PROBLEM DESCRIPTION: Only some lines are wanted. Transcribe, exactly, the lines below from the line with "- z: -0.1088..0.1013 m" up to and including the line with "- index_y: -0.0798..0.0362".

------------------------------------

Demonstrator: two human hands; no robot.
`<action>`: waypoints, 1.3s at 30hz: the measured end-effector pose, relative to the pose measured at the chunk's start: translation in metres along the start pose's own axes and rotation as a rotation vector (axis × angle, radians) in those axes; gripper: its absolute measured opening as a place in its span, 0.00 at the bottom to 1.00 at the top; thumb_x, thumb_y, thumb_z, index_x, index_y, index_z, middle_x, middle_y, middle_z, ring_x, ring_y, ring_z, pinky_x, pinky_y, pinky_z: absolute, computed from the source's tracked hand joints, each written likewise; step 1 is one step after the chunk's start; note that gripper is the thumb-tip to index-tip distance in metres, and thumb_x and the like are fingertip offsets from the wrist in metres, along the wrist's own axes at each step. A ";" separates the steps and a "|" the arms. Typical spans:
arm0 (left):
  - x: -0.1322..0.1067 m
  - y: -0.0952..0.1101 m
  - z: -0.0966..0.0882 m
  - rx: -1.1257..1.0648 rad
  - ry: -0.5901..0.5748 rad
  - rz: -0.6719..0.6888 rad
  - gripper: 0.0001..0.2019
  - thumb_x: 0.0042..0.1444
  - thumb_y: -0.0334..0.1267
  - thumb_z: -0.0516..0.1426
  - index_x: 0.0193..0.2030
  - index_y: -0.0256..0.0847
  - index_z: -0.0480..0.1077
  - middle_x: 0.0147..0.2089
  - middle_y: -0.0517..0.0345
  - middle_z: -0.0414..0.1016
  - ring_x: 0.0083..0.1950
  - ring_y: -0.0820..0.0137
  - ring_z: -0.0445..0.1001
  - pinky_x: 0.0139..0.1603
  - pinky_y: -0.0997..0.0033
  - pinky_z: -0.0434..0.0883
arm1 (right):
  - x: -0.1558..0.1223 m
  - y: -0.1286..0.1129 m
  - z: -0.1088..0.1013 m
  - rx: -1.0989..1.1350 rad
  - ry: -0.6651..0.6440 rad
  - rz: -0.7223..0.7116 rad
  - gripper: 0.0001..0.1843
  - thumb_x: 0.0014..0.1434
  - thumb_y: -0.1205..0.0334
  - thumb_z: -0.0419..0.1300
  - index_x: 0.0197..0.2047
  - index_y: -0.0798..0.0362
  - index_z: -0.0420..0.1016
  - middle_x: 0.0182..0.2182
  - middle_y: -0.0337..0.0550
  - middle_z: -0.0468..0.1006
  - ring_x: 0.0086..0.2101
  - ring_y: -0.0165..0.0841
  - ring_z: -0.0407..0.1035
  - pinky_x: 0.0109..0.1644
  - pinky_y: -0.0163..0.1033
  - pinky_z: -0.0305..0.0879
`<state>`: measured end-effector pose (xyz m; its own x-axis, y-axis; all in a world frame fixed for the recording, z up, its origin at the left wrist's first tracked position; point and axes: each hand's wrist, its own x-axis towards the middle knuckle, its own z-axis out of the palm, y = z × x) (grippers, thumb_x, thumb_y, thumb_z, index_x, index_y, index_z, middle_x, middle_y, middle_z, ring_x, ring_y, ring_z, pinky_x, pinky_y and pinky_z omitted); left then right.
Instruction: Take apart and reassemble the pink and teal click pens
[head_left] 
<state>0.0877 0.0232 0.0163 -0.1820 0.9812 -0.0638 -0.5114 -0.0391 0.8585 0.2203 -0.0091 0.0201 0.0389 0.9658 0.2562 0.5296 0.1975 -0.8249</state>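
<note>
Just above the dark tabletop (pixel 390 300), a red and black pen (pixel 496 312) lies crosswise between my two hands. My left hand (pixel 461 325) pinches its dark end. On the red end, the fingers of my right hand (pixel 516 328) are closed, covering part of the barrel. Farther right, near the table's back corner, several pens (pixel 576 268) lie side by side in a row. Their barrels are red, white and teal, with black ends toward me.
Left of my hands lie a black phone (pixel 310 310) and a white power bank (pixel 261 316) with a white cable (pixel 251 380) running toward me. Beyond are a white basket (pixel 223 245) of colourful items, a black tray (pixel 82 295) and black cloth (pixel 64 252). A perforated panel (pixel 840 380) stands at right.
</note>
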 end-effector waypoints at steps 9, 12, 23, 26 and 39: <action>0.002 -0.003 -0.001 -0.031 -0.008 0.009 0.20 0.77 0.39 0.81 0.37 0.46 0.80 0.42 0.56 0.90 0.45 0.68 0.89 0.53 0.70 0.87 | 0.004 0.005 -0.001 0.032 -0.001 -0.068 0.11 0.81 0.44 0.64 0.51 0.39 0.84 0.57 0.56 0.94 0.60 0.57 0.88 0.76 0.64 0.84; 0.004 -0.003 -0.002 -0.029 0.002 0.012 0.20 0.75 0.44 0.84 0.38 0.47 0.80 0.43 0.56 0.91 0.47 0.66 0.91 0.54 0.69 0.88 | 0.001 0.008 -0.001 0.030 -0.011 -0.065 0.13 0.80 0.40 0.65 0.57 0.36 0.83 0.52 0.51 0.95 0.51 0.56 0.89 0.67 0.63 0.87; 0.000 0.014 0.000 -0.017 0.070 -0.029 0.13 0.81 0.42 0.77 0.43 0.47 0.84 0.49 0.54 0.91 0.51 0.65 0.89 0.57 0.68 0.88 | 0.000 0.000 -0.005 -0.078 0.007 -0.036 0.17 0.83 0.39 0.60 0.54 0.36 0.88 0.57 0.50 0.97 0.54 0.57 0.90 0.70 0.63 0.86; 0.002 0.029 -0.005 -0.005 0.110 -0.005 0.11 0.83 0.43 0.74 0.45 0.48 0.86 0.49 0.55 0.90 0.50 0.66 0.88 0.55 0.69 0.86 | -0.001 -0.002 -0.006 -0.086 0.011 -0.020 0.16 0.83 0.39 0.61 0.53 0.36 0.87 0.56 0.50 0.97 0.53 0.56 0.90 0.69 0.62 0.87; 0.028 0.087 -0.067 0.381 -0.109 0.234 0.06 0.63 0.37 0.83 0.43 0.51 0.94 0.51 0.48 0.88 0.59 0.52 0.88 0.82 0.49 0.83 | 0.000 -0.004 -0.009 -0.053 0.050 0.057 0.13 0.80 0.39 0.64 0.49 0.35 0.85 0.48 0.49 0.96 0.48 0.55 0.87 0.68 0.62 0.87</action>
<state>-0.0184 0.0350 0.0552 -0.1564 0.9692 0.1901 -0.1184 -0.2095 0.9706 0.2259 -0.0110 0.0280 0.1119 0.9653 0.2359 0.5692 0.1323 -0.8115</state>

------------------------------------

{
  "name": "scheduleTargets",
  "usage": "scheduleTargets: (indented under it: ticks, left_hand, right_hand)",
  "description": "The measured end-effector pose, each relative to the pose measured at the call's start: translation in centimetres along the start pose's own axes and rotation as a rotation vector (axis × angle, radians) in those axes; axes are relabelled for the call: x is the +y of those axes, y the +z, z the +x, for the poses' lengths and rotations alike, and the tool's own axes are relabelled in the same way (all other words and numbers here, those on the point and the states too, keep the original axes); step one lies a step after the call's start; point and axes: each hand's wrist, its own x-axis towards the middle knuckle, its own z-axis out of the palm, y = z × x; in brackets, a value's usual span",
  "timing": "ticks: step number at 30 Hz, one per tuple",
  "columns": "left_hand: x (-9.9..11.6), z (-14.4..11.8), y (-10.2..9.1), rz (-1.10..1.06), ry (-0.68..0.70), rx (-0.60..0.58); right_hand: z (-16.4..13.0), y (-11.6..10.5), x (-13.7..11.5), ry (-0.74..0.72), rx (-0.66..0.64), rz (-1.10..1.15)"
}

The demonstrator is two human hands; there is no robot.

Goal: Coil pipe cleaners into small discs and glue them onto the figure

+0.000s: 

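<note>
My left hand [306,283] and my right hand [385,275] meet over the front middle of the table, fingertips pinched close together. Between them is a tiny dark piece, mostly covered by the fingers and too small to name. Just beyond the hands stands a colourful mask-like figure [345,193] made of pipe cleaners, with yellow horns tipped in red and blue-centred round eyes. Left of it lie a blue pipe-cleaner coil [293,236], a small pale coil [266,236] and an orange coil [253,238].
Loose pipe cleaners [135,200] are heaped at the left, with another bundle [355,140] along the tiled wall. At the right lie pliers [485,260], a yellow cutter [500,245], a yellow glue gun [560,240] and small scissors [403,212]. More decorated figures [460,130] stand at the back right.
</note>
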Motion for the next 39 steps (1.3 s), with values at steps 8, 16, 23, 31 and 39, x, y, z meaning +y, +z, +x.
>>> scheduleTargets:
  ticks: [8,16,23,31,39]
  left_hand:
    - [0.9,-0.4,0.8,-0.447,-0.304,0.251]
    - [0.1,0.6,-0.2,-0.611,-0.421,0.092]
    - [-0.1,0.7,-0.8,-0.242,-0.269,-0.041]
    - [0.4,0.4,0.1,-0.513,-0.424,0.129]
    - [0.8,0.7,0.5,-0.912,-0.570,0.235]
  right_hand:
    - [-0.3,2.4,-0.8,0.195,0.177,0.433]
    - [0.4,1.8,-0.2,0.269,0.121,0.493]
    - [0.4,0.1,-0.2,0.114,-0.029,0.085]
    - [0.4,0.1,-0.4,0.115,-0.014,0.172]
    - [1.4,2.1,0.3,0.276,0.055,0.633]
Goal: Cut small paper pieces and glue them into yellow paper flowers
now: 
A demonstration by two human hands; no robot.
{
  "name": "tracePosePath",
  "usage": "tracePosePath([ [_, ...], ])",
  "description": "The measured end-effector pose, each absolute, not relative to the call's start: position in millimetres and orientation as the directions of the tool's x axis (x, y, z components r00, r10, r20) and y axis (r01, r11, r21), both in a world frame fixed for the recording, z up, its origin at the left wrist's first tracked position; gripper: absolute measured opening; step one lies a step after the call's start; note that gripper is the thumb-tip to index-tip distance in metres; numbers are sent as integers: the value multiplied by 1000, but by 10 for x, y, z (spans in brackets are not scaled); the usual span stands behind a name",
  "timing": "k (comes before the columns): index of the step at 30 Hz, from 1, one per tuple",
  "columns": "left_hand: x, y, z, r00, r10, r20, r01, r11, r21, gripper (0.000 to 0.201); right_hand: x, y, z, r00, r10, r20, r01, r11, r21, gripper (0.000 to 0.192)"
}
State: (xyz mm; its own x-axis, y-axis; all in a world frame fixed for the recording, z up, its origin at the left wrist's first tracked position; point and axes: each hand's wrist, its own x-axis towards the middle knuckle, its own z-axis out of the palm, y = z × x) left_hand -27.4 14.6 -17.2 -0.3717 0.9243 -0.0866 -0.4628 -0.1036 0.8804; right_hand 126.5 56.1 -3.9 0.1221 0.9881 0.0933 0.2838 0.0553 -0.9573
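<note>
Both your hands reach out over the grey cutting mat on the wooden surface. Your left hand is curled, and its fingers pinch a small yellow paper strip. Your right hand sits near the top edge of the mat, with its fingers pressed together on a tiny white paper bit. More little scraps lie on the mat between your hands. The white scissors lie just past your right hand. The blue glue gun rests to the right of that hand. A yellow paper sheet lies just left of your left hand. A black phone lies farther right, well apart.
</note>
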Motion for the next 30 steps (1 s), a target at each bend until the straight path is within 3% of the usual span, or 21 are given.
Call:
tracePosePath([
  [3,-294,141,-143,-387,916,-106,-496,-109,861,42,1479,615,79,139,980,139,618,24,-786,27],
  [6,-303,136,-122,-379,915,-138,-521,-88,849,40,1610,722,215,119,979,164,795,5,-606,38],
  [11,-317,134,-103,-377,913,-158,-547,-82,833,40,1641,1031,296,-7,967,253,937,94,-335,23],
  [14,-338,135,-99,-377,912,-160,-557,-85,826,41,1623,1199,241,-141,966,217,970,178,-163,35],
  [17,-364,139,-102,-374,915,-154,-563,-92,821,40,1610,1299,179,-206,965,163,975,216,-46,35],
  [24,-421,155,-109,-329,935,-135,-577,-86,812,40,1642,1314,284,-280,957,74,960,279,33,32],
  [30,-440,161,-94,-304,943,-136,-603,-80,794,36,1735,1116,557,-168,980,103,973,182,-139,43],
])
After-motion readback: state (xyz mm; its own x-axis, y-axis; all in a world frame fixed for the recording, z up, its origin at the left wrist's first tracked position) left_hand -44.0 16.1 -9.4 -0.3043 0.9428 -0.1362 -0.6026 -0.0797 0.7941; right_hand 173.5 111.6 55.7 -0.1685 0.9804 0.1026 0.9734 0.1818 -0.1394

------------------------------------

YOUR SOLUTION:
  - z: -0.1088..0.1013 m
  - rx: -1.0989..1.1350 rad
  - ry: -0.6651..0.6440 rad
  - rz: -0.7223..0.7116 rad
  - gripper: 0.0001..0.1843
  - thumb_x: 0.0014..0.1434
  - thumb_y: -0.1205..0.0334
  - thumb_z: -0.0419..0.1300
  - index_x: 0.0197..0.2047
  - index_y: -0.0798..0.0362

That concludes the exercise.